* Problem requirements:
Excluding pictures, transcribe precisely the lines from the one containing "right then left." to the final line of the listing below, inclusive, and nothing more.

* Supplied data:
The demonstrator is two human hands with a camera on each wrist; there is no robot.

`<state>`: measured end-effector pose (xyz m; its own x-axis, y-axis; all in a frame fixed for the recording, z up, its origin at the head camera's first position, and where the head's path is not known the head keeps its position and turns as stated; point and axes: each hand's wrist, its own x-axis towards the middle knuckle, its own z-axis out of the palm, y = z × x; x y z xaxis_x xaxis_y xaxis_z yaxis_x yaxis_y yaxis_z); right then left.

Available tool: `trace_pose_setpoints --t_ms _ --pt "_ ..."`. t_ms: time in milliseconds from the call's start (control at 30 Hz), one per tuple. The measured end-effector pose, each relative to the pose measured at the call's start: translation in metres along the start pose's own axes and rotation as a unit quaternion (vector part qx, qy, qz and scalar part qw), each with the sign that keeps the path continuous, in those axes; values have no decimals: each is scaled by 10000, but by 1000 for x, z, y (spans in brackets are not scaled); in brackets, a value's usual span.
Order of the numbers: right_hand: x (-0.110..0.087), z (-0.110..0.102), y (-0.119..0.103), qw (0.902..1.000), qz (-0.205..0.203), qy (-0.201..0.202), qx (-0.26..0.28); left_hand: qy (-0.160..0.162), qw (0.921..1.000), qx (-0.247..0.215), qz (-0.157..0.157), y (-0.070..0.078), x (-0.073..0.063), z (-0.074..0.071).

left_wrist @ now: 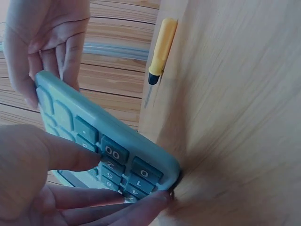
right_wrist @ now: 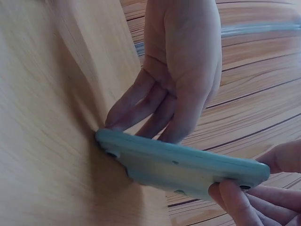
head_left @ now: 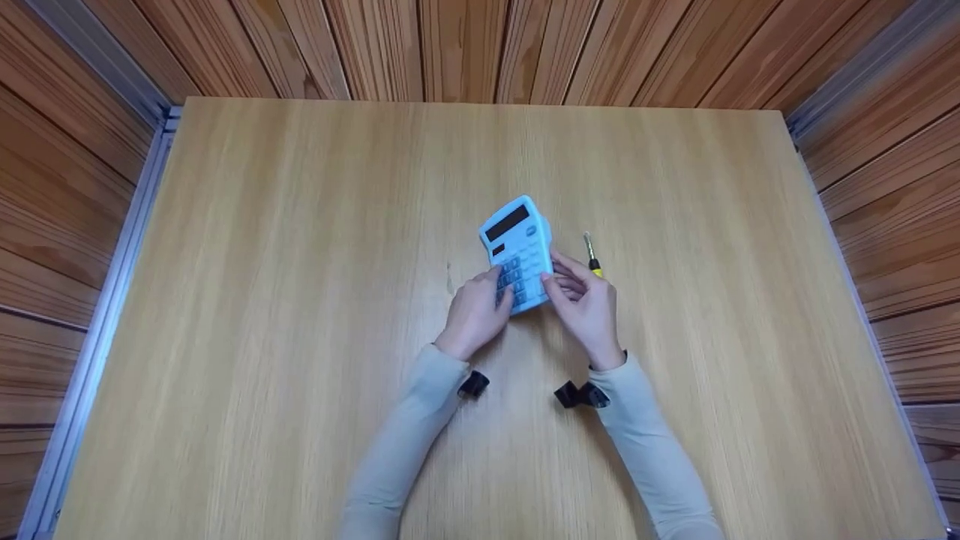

* Task result:
`<state>`: measured end-effector pose (xyz m; its own x-axis, y-axis; all in a frame fixed for the recording, z up, its origin at the head camera's first position, and where the head's path is not known the head keeps its position and turns as stated; point and axes: each hand's wrist, its own x-axis towards the middle knuckle, its own z-axis out of the palm, y = z × x; x y z xaxis_x xaxis_y xaxis_z yaxis_x yaxis_y yaxis_z); right then left.

Available tool: `trace_pose_setpoints --t_ms _ --pt "_ ..."`. t_ms: time in milliseconds from the call's start (control at 30 Hz), one per tuple. The measured end-effector pose, each relative to the pose measured at the call's start: translation in metres along the start pose's own axes and rotation as a unit quaternion (vector part qx, qy, qz and scalar part qw), each with the sign that keeps the path continuous, in those axes; values have no decimals: each is scaled by 10000, but by 1000 for x, z, y (spans in brackets are not scaled); in brackets, a value's usual span.
Order of the numbers: right_hand: x (-0.110..0.087), z (-0.110..0.102), y (-0.119..0.103), qw (0.902..1.000), qz (-0.205..0.203), qy (-0.201..0.202), qx (-0.26..0.28); left_hand: qy (-0.160..0.162), qw (0.921..1.000), qx (-0.247..0.215), qz (-0.157..0.157), y (-0.070..0.078), x (-0.073..0.063), z (-0.074..0.071).

left_wrist @ now: 
right_wrist @ now: 
head_left @ now: 

Output for this exercise is complete.